It was a worthwhile experiment, but, in the end, perhaps too simplistic and
naive in conception. There are better ways. By the 1980's, academia knew
that chaining is fundamentally inefficient, and that there are several ways
to do better. One way is to approach the problem as a "parsing problem":
instead of chaining, one asks, how can one select a set of rules, and
assemble them (as "puzzle pieces") in such a way as to provide an extended
transformation?  Once you start thinking of it that way, you can ask, "what
are the efficient parse algorithms?"  The second approach to this problem
is to realize that parsing is a constraint-satisfaction problem, and so one
asks, "what are the efficient constraint-satisfaction solvers?"  Continuing
in that direction leads down the road towards SAT solvers.

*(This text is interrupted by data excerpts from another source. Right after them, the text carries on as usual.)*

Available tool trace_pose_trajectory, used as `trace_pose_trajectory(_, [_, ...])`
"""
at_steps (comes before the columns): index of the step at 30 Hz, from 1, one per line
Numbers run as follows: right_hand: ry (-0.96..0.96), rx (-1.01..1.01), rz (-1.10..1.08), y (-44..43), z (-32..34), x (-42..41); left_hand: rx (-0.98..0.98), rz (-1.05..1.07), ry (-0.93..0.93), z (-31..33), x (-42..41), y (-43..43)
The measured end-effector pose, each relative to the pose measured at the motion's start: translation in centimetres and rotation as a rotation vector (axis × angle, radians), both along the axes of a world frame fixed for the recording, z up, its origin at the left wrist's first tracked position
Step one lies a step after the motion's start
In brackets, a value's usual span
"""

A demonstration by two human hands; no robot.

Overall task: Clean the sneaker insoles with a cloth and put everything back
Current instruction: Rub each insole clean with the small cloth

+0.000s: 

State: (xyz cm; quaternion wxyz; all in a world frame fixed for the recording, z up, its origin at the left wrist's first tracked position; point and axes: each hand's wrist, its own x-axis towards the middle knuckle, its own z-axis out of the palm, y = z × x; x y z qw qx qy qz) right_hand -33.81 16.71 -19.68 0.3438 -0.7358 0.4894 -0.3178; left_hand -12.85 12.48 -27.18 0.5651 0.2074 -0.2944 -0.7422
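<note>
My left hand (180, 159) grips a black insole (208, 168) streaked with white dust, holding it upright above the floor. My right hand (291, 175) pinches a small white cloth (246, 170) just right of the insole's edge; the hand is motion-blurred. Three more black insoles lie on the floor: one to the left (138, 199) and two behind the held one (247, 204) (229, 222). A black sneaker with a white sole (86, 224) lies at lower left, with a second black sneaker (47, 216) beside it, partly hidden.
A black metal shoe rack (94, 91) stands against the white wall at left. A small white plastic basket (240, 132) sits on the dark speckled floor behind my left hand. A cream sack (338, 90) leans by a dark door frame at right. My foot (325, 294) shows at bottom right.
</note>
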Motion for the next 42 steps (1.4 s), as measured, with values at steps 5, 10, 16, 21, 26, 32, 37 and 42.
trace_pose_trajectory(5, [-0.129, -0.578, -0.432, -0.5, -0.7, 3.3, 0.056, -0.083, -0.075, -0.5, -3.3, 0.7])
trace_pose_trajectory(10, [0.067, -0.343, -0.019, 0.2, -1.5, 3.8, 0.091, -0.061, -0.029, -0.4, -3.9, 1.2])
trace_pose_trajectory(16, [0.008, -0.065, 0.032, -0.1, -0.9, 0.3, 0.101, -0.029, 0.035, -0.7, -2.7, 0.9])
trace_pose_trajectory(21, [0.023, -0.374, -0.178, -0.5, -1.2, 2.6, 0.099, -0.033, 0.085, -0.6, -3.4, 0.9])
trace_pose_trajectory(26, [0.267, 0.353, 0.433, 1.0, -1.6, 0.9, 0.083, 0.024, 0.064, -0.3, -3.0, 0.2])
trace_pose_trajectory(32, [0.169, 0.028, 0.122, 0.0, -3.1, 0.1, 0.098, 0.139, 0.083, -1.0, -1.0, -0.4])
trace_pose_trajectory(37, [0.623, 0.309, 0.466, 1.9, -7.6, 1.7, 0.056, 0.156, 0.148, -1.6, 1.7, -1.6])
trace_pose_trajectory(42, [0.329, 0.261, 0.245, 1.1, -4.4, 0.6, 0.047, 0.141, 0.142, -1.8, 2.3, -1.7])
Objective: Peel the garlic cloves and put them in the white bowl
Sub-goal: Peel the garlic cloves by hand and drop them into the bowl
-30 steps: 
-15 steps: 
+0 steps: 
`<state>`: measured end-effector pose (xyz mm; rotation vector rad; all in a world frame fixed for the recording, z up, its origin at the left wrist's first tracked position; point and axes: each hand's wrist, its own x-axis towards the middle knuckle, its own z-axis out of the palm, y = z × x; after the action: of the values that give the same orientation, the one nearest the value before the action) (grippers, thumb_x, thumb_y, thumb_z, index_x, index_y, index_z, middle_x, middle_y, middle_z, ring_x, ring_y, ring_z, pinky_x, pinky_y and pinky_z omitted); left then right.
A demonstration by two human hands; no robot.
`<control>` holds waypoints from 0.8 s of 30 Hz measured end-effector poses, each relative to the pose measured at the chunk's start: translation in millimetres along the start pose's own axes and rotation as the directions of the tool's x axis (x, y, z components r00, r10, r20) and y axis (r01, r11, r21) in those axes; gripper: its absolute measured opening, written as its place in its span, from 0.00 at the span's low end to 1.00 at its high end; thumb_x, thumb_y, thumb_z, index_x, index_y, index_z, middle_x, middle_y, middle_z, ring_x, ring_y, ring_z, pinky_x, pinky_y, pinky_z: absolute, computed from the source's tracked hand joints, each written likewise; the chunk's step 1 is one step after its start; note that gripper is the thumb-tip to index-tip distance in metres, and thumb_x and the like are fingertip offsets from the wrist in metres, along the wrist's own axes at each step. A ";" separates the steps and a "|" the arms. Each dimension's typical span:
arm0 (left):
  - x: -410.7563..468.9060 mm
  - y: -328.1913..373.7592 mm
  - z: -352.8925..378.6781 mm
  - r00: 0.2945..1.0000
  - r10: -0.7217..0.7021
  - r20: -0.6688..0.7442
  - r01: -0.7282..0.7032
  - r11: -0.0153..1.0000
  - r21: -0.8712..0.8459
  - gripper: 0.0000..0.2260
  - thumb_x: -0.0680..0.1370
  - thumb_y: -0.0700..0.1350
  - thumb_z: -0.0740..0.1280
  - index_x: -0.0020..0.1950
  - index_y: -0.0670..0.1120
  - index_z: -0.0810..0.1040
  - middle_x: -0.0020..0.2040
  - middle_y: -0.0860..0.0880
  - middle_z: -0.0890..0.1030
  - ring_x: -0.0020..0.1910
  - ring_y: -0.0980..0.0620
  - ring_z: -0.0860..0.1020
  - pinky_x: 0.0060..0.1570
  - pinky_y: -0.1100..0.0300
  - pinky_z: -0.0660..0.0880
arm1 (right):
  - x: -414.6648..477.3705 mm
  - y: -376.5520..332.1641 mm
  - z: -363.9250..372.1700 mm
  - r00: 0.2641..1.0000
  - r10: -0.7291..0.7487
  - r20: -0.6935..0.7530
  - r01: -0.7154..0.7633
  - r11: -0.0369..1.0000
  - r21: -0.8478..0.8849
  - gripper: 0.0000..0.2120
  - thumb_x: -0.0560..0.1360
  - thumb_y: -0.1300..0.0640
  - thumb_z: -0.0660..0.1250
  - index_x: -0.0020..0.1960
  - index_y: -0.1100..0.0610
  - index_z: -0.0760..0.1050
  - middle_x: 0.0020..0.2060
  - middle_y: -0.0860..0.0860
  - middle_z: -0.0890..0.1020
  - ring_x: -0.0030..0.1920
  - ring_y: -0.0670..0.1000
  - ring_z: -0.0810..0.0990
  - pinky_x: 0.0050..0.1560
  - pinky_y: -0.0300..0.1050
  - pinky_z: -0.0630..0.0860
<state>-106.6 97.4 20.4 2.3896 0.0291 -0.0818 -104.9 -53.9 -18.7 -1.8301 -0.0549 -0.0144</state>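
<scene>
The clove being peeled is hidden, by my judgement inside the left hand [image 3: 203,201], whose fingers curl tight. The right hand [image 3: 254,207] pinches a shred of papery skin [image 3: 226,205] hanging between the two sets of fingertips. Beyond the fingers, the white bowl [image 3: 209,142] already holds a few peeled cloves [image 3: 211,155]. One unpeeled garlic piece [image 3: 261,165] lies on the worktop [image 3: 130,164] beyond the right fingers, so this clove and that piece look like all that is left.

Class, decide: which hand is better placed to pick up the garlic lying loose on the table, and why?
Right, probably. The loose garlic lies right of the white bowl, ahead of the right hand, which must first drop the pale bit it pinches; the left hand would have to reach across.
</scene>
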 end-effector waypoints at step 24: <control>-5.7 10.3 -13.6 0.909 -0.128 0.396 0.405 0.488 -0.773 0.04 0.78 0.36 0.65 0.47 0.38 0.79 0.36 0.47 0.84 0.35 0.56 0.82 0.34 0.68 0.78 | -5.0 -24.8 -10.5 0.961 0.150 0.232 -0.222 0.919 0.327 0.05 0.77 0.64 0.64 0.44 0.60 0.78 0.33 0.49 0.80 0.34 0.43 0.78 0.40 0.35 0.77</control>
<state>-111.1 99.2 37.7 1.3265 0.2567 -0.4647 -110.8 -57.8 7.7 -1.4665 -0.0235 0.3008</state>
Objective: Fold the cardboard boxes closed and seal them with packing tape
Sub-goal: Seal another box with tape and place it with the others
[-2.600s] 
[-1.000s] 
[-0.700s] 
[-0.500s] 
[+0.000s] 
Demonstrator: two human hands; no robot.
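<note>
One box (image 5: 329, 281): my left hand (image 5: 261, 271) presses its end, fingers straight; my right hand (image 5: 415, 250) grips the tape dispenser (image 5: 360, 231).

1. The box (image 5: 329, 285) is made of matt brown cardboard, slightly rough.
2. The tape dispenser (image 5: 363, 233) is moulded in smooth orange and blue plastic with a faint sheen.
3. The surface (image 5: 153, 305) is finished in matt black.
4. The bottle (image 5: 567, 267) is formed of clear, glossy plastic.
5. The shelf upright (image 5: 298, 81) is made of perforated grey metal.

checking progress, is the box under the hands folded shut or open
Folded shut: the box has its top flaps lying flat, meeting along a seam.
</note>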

Thus, in the future, I would like to see URE-II which assembles rules as if
it were solving a parsing or constraint-satisfaction problem. This would be
much much more efficient.  The syntax of the rules would have to change; a
side effect of working with the URE has been the discovery that "variables
are harmful" - we use variables for connectors, and this requires the
concept of quoting, which turns out to be a major mistake.  Live and learn.

Whatever.

OK, so now on to your question "what do we need probabilistic programming
languages for?" To answer this, I first have to explain where probability
comes in.

The graphs, above, and the syntactic transformation rules being applied to
them: they do NOT come uniformly distributed.  Even if they did, after a
few short turns of the crank, the distribution would no longer be uniform.
There are two ways to see this: pattern generation, and pattern
recognition. In pattern generation, one applies a sequence of rules, and
obtains fractals -- clearly, very highly non-uniform in distribution.  More
abstractly, there might be dozens or hundreds of different
rule-applications that all lead to the same end-point (and thus have a
large measure  or "probability" assigned to that endpoint).  Other
endpoints may be very "thin", with only one, single rule-sequence that
leads to that endpoint. (and thus that endpoint has a small measure or
"probability").

In pattern-recognition (e.g. language recognition by finite automata or
stack automata, as a basic example; or in natural-language-parsing as a
more sophisticated example) - in pattern recognition, some rules are used
more frequently than others, and thus "should be tried first".  In natural
language, where there are ambiguities, there is a correlation between the
"correct parse", or, at least, the "most likely intended parse", and the
rules used to obtain it.   There is a likelihood that can be assigned to
rules and rule combinations.

So, in light of this, what should one do?  There are two answers.  One is
the answer that Ben proposed some decade ago or more, with "probabilistic
logic networks" -- Assign probabilities to knowledge-representations,
assign probabilities to transformational rules, and use certain, specific
formulas (the "PLN formulas") to attempt to track or emulate or approximate
the true flow of probability through the system. There are several problems
with this: it is not prima facie obvious that the PLN formulas are correct.
I guess they offer some reasonable approximation of probability flow, but
it seems to be invented from thin air, a decent rule-of-thumb, but that's
all.  A second problem is that there is a combinatorial explosion during
rule application -- this is rooted in the combinatorial explosion in rule
chaining (backward or forward).  If one instead replaced the chainers by
constraint solvers, how would one, could one apply the PLN formulas? Its
not clear.

So, the idea is that probabilistic sampling, via probabilistic programming
techniques, offers a different mechanism for obtaining the probabilities.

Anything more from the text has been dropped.